#### [GOAL OF THE EXERCISE]
Print the first line of the data below and every one after it, through the line containing "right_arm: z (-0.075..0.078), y", exactly as written.

-=-=-=-=-

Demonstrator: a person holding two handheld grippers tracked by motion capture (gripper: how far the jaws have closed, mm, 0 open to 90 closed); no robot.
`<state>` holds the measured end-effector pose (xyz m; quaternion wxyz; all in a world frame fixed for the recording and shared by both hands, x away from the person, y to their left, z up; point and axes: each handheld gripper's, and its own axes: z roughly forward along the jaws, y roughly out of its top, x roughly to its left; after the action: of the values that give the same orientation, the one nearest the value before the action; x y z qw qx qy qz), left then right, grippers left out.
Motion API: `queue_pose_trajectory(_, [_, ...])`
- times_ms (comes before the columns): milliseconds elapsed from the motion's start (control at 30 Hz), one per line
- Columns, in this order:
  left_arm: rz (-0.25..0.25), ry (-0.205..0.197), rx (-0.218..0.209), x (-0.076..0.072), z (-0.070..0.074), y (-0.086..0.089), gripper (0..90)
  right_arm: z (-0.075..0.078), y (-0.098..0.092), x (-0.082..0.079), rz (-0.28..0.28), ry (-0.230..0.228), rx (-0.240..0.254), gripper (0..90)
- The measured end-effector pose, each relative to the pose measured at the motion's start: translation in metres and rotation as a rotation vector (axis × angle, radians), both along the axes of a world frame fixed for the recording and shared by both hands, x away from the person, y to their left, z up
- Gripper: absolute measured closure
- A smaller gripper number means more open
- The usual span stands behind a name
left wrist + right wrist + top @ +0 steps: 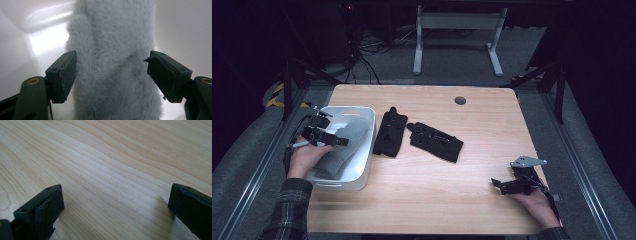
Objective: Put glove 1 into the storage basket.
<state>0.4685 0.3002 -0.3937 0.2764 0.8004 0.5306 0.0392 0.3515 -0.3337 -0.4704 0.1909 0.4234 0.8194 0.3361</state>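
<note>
- Pale wooden table (422,200) stands in a dark room, bearing a white plastic bin (367,150) at its left side.
- Fluffy grey fabric item (344,145) lies inside that bin.
- Left gripper (343,141) hovers over it, jaws apart, fabric between them, pads not pressing.
- Right gripper (495,184) rests low at the table's right, jaws wide apart over bare wood.
- Two black gloves (390,132) (435,141) lie mid-table.

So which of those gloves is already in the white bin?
The fluffy grey glove; both black gloves lie on the wooden table.
</note>
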Motion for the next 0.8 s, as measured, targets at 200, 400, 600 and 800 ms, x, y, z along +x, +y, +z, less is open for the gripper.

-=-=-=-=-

#### [RESPONSE]
Demonstrator: a person holding two handheld grippers tracked by motion capture (gripper: how far the jaws have closed, mm, 0 open to 90 closed); no robot.
`<state>` holds the measured end-effector pose (xyz m; quaternion wxyz; all in a world frame fixed for the recording and shared by both hands, x away from the person, y to their left, z up; point and axes: each handheld gripper's, and its own axes: z roughly forward along the jaws, y roughly out of its top, x roughly to its left; after the action: of the values that give the same orientation, the one nearest the value before the action; x y z qw qx qy qz), left then right, grippers left out.
Motion API: `queue_pose_trajectory(_, [_, ...])`
- times_ms (comes before the columns): milliseconds elapsed from the motion's start (control at 30 Hz), one per line
- Columns, in this order:
  left_arm: rz (-0.25..0.25), ry (-0.205..0.197), rx (-0.218..0.209), x (-0.076..0.072), z (-0.070..0.074), y (-0.086..0.089), gripper (0..90)
  right_arm: z (-0.075..0.078), y (-0.098..0.092), x (-0.082..0.079), rz (-0.28..0.28), ry (-0.230..0.228), rx (-0.240..0.254), gripper (0..90)

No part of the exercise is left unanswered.